### Task directions
Give a verbatim copy of the lines below, minus the pictures.
==== Provided entries ====
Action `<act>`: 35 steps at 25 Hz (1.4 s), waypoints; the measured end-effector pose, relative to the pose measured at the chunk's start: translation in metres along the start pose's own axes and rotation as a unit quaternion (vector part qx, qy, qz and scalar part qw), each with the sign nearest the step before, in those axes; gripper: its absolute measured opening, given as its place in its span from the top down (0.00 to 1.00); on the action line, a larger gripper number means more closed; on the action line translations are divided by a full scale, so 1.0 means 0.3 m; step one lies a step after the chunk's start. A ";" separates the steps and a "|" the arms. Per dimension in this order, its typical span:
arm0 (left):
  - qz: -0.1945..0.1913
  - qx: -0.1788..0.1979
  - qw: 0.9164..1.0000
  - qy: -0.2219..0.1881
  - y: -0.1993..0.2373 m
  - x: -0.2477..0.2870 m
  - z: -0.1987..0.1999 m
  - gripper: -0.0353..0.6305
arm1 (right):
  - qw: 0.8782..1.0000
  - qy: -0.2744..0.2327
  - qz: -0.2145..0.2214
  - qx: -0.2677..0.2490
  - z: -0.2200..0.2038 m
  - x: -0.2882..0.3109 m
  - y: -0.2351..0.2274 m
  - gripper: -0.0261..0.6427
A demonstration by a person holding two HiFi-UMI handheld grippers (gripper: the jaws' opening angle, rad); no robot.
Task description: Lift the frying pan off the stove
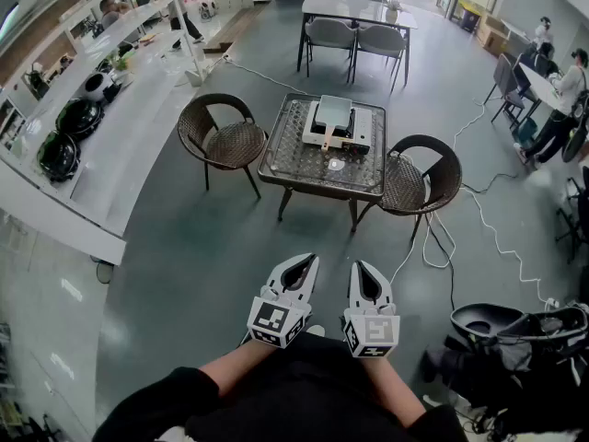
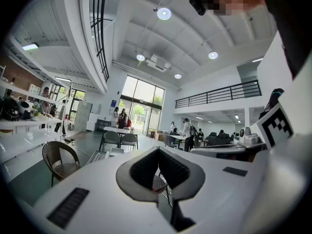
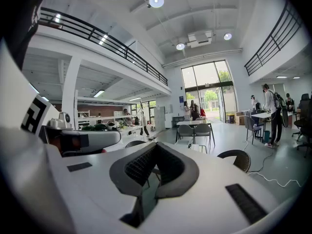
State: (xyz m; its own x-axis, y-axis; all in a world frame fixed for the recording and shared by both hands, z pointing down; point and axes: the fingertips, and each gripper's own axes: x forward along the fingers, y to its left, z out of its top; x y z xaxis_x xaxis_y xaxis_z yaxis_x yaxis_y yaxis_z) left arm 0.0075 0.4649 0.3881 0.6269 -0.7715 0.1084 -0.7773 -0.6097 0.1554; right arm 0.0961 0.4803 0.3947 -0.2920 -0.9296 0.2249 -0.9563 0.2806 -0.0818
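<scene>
A square grey frying pan [image 1: 331, 112] with a wooden handle [image 1: 327, 137] sits on a white portable stove [image 1: 359, 130]. The stove stands on a low glass-topped table [image 1: 299, 164] in the middle of the room, well ahead of me. Both grippers are held close to my body, far short of the table. The left gripper [image 1: 302, 263] is shut with nothing in it, and so is the right gripper [image 1: 366, 270]. In the left gripper view the left gripper [image 2: 158, 155] points toward the table [image 2: 97, 155]. The right gripper view shows the right gripper [image 3: 155, 151] with its pads together.
Wicker chairs stand left [image 1: 221, 136] and right [image 1: 421, 178] of the table. White cables [image 1: 488, 228] trail over the grey floor at the right. A long white counter [image 1: 110, 136] runs along the left. Black gear [image 1: 515, 334] lies at the near right. A dining table [image 1: 354, 12] and people are farther back.
</scene>
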 end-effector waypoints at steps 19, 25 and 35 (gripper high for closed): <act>-0.018 -0.011 1.000 0.023 -0.048 0.142 -0.072 0.92 | 0.998 -0.021 -0.001 0.055 -0.071 0.051 -0.141 0.92; -0.028 -0.028 0.999 0.034 0.074 0.311 -0.084 0.92 | 0.998 0.013 -0.009 0.053 -0.085 0.222 -0.212 0.92; -0.060 -0.066 0.994 0.057 0.429 0.673 -0.058 0.92 | 0.995 0.061 -0.003 0.078 -0.036 0.730 -0.313 0.92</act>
State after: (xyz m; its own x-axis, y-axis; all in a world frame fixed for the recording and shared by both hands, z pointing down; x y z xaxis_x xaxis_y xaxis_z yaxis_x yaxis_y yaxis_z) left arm 0.0350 0.2338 0.4470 0.7225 -0.6645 0.1909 -0.6875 -0.6613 0.3001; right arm 0.1217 0.2531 0.4622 -0.2947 -0.8922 0.3422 -0.9471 0.2253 -0.2284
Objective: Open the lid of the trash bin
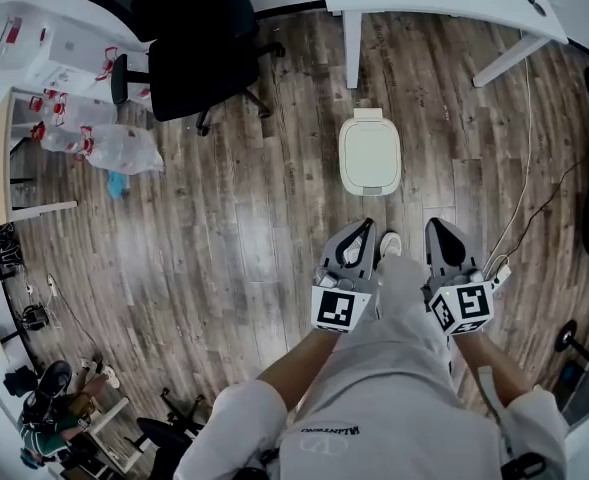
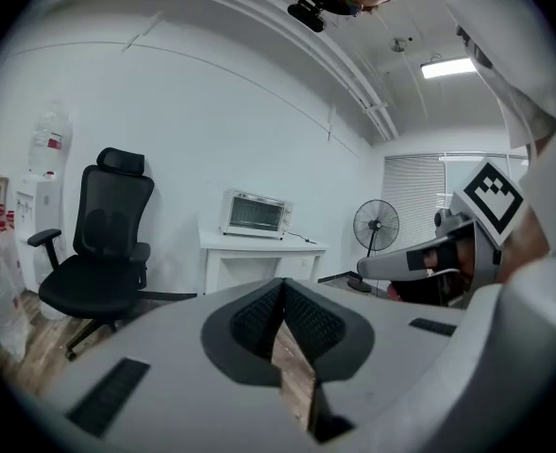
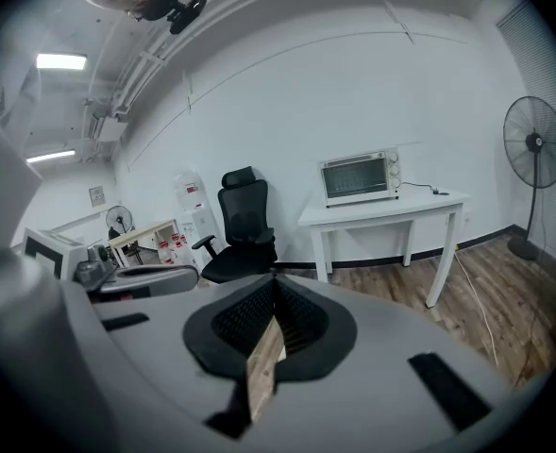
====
### Output
Action `<act>`: 35 steps at 25 Hz (1.4 s), waypoints; the measured end-effector pose, relative to the pose measured at the chunk's start: translation in metres along the start pose's own axes and rotation as a unit quaternion (vector part qx, qy, qz and scalar part qw), each with the sign nearest the step before, in those axes; gripper: its absolute measured opening, given as its place in its span from the top down (0.00 to 1.00); on the action line, a larger gripper number means more closed; on the action line translations are divided by a full scale, so 1.0 means 0.3 m; step one lies a step after the chunk's start. A ";" separates the steps and a "|" the arms. Per dimension in this order, its typical span:
arm0 (left):
  - qz: -0.1945..0.1913
  - qx: -0.1788..0.1979
  - qw: 0.9164..1.0000
  - qy: -0.2219..0.1881
  - y: -0.1993..0.2373 m
  - x: -0.2477..0.2870 m
  - z: -0.1987..0.1999 m
  - gripper: -0.0353..0.6305
arm1 (right):
  - qw: 0.8782..1.0000
  - qy: -0.2744..0.2327
  - qz: -0.2145..0.2214
  - qx: -0.2677..0.2490
  - z: -0.2200..0.2038 m
  - x: -0.2882..0.3109 m
  - y: -0.2351..0.2274 m
  - gripper: -0.0261..0.6427
A demonstration by a person holding two HiFi-UMI handheld grippers (gripper: the jaws' opening angle, rad); no robot.
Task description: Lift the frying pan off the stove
State: (xyz m; its own x-axis, y-axis; all in a world frame fixed for the recording and shared by both hands, z pointing down; point and axes: the fingertips, and each gripper's own axes: x forward along the fingers, y to its left, z out of its top; x y z xaxis_x xaxis_y xaxis_z yaxis_x yaxis_y yaxis_z) left arm 0.0075 0.4649 0.3881 0.6269 -0.7715 0.1084 -0.7773 -0.6097 0.1554; right arm 0.0961 0.4803 0.3947 -0.2920 -0.9296 0.2249 -0.9563 0.2806 -0.0818
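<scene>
A square grey frying pan [image 1: 331, 112] with a wooden handle [image 1: 327, 137] sits on a white portable stove [image 1: 359, 130]. The stove stands on a low glass-topped table [image 1: 299, 164] in the middle of the room, well ahead of me. Both grippers are held close to my body, far short of the table. The left gripper [image 1: 302, 263] is shut with nothing in it, and so is the right gripper [image 1: 366, 270]. In the left gripper view the left gripper [image 2: 158, 155] points toward the table [image 2: 97, 155]. The right gripper view shows the right gripper [image 3: 155, 151] with its pads together.
Wicker chairs stand left [image 1: 221, 136] and right [image 1: 421, 178] of the table. White cables [image 1: 488, 228] trail over the grey floor at the right. A long white counter [image 1: 110, 136] runs along the left. Black gear [image 1: 515, 334] lies at the near right. A dining table [image 1: 354, 12] and people are farther back.
</scene>
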 end-effector waypoints at steps 19, 25 and 35 (gripper high for closed): <act>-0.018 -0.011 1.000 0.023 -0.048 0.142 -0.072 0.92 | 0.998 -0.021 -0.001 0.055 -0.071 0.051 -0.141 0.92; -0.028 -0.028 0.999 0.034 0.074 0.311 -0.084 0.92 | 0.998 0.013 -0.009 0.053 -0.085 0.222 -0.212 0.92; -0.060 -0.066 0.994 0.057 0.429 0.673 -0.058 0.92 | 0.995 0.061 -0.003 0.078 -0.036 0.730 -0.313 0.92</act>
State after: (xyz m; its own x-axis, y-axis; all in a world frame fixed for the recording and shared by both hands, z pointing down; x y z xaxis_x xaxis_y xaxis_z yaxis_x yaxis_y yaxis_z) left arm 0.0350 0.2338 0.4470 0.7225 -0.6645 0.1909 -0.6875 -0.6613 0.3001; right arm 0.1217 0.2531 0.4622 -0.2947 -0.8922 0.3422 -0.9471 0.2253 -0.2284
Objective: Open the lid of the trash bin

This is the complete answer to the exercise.